Column-oriented | Columnar databases
Table of Content
· Columnar Database
· [Important] Wide-column stores versus columnar databases
· When to use Columnar Database?
· Colmnar Database Internal Architecture? Why Columnar Database are faster in performance for Analytics?
· Few examples
· [Example] Use case: Analytics for Food Delivery Application
· Limitations of Columnar Database
· Fun fact:
· What’s the Difference Between Columnar databases vs. Wide-column databases?
· Row vs Column-oriented DB
· ToDo
· References
Follow this link for all System design articles
Columnar Database
In a Column-oriented or a columnar database, data are stored on disk in a column-wise manner
e.g: Table Bonuses
table
ID Last First Bonus
1 Doe John 8000
2 Smith Jane 4000
3 Beck Sam 1000
- In a row-oriented database management system, the data would be stored like this:
1,Doe,John,8000;2,Smith,Jane,4000;3,Beck,Sam,1000;
- In a column-oriented database management system, the data would be stored like this:
1,2,3;Doe,Smith,Beck;John,Jane,Sam;8000,4000,1000;
- Cassandra is basically a column-family store
- Cassandra would store the above data as:
Bonuses: { row1: { "ID":1, "Last":"Doe", "First":"John", "Bonus":8000}, row2: { "ID":2, "Last":"Smith", "Jane":"John", "Bonus":4000} ... }
- In a typical relational database table, each row contains field values for a single record. In row-wise database storage, data blocks store values sequentially for each consecutive column making up the entire row. If the block size is smaller than the size of a record, storage for an entire record may take more than one block. If the block size is larger than the size of a record, storage for an entire record may take less than one block, resulting in inefficient use of disk space. In online transaction processing (OLTP) applications, most transactions involve frequently reading and writing all of the values for entire records, typically one record or a small number of records at a time. As a result, row-wise storage is optimal for OLTP databases.
- In this simplified example, using columnar storage, each data block holds column field values for as many as three times as many records as row-based storage. This means that reading the same number of column field values for the same number of records requires a third of the I/O operations compared to row-wise storage. In practice, using tables with very large numbers of columns and very large row counts, storage efficiency is even greater.

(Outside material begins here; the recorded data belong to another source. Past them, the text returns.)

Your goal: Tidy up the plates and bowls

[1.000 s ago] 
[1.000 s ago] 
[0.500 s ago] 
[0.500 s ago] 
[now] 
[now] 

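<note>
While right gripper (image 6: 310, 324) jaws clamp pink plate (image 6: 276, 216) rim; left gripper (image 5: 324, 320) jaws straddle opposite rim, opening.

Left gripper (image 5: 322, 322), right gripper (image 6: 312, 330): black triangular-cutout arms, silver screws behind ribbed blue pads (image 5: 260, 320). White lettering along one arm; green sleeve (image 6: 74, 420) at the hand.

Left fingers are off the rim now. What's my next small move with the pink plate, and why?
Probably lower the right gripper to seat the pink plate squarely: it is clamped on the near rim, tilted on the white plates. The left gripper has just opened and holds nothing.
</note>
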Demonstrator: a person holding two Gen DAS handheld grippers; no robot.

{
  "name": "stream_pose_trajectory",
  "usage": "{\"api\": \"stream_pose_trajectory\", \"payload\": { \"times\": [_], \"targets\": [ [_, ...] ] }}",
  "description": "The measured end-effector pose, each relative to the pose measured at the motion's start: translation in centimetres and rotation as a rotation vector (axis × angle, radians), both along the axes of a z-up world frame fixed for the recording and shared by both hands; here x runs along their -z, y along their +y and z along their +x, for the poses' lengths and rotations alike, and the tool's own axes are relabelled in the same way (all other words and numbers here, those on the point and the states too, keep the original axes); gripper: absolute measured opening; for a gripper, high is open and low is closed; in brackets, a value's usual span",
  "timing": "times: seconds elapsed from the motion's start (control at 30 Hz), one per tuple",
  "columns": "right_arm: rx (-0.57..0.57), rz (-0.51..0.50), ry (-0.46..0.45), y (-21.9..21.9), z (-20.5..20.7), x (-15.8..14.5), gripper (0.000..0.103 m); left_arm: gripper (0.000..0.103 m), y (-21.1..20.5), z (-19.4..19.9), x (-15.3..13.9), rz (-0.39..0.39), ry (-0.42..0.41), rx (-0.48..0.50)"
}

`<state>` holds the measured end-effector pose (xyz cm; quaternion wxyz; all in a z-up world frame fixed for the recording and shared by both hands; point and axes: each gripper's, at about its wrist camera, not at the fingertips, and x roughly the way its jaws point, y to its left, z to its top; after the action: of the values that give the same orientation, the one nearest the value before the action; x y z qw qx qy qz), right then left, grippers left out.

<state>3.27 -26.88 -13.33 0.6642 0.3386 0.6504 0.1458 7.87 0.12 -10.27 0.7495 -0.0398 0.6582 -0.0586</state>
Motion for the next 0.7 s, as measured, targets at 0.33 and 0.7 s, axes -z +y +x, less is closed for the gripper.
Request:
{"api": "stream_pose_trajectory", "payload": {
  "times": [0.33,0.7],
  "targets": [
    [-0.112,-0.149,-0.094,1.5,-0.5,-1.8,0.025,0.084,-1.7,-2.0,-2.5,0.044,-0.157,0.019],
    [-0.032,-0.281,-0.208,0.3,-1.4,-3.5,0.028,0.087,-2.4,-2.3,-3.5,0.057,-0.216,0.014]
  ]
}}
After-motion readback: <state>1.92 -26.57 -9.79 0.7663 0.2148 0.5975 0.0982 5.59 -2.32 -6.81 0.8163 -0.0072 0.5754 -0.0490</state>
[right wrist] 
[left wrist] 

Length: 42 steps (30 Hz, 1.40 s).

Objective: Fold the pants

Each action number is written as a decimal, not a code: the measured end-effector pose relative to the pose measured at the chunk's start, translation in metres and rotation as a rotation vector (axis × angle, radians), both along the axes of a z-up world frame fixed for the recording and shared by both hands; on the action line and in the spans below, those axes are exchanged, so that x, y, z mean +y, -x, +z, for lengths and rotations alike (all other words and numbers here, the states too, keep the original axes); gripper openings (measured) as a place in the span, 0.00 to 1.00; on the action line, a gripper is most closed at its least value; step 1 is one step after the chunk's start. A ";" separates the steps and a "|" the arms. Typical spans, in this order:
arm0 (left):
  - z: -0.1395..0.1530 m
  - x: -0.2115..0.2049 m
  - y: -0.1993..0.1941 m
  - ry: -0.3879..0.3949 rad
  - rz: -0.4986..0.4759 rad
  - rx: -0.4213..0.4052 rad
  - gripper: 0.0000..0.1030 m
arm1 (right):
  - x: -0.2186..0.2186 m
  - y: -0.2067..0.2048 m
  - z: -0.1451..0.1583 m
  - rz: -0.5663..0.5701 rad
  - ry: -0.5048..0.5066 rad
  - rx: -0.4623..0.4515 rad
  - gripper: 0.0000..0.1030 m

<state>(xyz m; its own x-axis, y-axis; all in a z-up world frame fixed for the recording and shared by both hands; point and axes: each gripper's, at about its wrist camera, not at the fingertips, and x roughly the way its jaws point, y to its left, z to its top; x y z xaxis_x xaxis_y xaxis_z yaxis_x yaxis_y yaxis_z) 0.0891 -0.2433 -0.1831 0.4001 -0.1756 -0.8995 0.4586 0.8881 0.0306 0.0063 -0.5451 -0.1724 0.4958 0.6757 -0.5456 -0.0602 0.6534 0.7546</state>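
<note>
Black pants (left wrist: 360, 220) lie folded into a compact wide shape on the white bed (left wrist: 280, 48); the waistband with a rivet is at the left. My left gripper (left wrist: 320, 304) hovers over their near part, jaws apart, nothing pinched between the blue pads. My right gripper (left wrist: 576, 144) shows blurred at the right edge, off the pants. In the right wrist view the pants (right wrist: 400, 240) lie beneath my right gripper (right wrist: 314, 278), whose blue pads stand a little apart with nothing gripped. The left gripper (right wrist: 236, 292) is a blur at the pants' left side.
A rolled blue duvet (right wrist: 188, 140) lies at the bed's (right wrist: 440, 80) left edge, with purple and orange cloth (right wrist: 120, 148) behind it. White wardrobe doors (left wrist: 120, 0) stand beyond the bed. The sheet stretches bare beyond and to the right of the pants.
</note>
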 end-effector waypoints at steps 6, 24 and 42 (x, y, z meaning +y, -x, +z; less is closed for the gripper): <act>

- An added advantage is that, since each block holds the same type of data, block data can use a compression scheme selected specifically for the column data type, further reducing disk space and I/O. For more information about compression encodings based on data types, see Compression encodings.
- The savings in space for storing data on disk also carries over to retrieving and then storing that data in memory. Since many database operations only need to access or operate on one or a small number of columns at a time, you can save memory space by only retrieving blocks for columns you actually need for a query. Where OLTP transactions typically involve most or all of the columns in a row for a small number of records, data warehouse queries commonly read only a few columns for a very large number of rows. This means that reading the same number of column field values for the same number of rows requires a fraction of the I/O operations and uses a fraction of the memory that would be required for processing row-wise blocks. In practice, using tables with very large numbers of columns and very large row counts, the efficiency gains are proportionally greater.
- For example, suppose a table contains 100 columns. A query that uses five columns will only need to read about five per cent of the data contained in the table. This savings is repeated for possibly billions or even trillions of records for large databases. In contrast, a row-wise database would read the blocks that contain the 95 unneeded columns as well.
- Typical database block sizes range from 2 KB to 32 KB. Amazon Redshift uses a block size of 1 MB, which is more efficient and further reduces the number of I/O requests needed to perform any database loading or other operations that are part of query execution.
[Important] Wide-column stores versus columnar databases
- Wide-column stores such as Bigtable and Apache Cassandra are not column stores in the original sense of the term, since their two-level structures do not use a columnar data layout.
- In genuine column stores, a columnar data layout is adopted such that each column is stored separately on a disk.
- Wide-column stores do often support the notion of column families that are stored separately. However, each such column family typically contains multiple columns that are used together, similar to traditional relational database tables.
- Within a given column family, all data is stored in a row-by-row fashion, such that the columns for a given row are stored together, rather than each column being stored separately.
Wide-column stores that support column families are also known as column family databases.
When to use Columnar Database?
Columnar databases are used in data warehouses where businesses send massive amounts of data from multiple sources for BI analysis. Columnar Databases reduced I/O for the queries having fewer columns as it has to lookup for particular files only based on query columns.
Colmnar Database Internal Architecture? Why Columnar Database are faster in performance for Analytics?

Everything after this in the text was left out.